About this task: Only one stretch of the data below is needed. Output the lines from the one with "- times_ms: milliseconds" up to and including the one with "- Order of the", exactly as they stand.

Given information:

----------

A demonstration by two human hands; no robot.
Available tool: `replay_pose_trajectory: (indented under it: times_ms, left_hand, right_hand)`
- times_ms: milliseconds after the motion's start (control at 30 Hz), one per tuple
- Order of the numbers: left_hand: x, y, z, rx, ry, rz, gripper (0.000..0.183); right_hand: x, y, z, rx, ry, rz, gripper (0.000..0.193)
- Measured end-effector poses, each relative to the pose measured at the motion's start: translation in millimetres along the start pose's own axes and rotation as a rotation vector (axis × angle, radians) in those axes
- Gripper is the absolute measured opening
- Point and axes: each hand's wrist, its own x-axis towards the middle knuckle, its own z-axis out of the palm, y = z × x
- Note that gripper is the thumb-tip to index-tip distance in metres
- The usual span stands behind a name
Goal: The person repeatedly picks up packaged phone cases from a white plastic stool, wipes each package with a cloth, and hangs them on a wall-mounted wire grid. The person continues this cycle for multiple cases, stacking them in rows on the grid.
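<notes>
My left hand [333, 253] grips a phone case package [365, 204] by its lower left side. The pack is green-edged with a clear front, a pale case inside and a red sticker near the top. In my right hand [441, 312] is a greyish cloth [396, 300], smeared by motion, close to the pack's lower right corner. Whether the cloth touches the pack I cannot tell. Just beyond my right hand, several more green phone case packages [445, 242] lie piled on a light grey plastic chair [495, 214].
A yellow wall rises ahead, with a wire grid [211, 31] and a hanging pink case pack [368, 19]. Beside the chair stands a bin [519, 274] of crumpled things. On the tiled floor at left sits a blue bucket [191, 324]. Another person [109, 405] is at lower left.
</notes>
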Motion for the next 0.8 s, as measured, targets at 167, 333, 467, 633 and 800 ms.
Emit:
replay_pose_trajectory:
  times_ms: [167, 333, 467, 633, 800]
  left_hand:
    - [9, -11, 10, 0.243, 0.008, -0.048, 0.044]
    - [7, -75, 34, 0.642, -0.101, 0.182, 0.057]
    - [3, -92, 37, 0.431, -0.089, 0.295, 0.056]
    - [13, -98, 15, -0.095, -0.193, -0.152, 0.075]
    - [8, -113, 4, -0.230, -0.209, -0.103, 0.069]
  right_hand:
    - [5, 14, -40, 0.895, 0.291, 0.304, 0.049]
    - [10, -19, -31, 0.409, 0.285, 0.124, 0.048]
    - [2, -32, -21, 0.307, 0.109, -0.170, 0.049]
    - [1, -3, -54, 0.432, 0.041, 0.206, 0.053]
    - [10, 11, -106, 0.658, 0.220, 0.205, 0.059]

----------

Answer box:
- times_ms: milliseconds after the motion's start (control at 30 Hz), one per tuple
- Order of the numbers: left_hand: x, y, z, rx, ry, rz, gripper (0.000..0.183); right_hand: x, y, z, rx, ry, rz, gripper (0.000..0.193)

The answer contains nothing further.